- _WHAT YOU SHOULD DO_
Pick each line that has "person" out of the records.

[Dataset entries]

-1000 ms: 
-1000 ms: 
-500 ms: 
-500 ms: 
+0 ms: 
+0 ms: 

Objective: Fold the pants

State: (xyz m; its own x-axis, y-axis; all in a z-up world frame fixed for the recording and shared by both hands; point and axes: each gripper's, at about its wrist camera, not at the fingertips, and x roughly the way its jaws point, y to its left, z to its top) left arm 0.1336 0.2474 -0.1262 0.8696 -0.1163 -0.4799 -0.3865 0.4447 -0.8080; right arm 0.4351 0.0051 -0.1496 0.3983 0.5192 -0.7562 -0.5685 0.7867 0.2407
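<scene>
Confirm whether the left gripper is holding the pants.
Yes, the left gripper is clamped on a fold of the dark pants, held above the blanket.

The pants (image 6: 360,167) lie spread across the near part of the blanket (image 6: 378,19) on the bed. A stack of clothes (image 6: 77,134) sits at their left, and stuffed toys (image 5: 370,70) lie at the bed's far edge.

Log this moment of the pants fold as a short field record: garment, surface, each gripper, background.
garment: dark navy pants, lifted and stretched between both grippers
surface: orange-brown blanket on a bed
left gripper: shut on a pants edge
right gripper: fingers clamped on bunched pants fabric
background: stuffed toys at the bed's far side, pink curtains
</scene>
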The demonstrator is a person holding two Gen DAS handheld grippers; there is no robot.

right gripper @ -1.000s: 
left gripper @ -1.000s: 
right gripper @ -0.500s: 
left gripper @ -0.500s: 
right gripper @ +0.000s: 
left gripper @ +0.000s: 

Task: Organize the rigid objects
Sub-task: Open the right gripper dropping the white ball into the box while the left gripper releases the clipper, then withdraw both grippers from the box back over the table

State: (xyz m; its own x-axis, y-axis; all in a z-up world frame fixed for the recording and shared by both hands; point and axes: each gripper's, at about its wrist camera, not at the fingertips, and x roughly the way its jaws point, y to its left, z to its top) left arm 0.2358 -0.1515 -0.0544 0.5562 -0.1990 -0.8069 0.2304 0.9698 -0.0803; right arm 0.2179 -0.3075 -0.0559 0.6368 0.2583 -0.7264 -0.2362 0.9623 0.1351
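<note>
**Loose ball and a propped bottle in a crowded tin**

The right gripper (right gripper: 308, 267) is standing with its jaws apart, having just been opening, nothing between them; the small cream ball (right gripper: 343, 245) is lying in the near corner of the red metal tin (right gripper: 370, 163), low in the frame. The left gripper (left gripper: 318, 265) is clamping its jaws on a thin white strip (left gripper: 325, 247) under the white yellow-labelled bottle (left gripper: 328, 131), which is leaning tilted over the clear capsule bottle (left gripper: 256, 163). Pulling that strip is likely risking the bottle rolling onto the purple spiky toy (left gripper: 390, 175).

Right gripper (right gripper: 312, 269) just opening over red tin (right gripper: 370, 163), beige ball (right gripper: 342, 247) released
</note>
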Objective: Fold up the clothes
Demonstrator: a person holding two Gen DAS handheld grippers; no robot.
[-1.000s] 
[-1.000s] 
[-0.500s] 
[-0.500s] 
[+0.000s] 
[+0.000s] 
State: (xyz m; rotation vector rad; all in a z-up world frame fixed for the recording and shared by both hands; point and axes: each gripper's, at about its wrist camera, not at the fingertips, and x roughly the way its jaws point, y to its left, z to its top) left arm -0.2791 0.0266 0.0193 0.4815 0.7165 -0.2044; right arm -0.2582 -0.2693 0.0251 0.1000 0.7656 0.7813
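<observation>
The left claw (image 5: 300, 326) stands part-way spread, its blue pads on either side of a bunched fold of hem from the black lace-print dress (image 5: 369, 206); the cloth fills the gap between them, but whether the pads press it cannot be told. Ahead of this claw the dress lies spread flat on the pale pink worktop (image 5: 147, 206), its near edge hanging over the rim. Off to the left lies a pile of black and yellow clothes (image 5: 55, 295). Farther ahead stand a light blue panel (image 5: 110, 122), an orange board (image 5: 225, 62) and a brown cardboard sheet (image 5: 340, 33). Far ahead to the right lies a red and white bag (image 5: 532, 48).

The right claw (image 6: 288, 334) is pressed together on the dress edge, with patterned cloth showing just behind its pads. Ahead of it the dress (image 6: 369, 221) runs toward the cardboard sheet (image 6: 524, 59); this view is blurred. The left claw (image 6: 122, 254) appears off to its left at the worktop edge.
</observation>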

- _WORKED SOLUTION_
The demonstrator is a person holding two Gen DAS handheld grippers; there is no robot.
Demonstrator: a person holding two Gen DAS handheld grippers; no robot.

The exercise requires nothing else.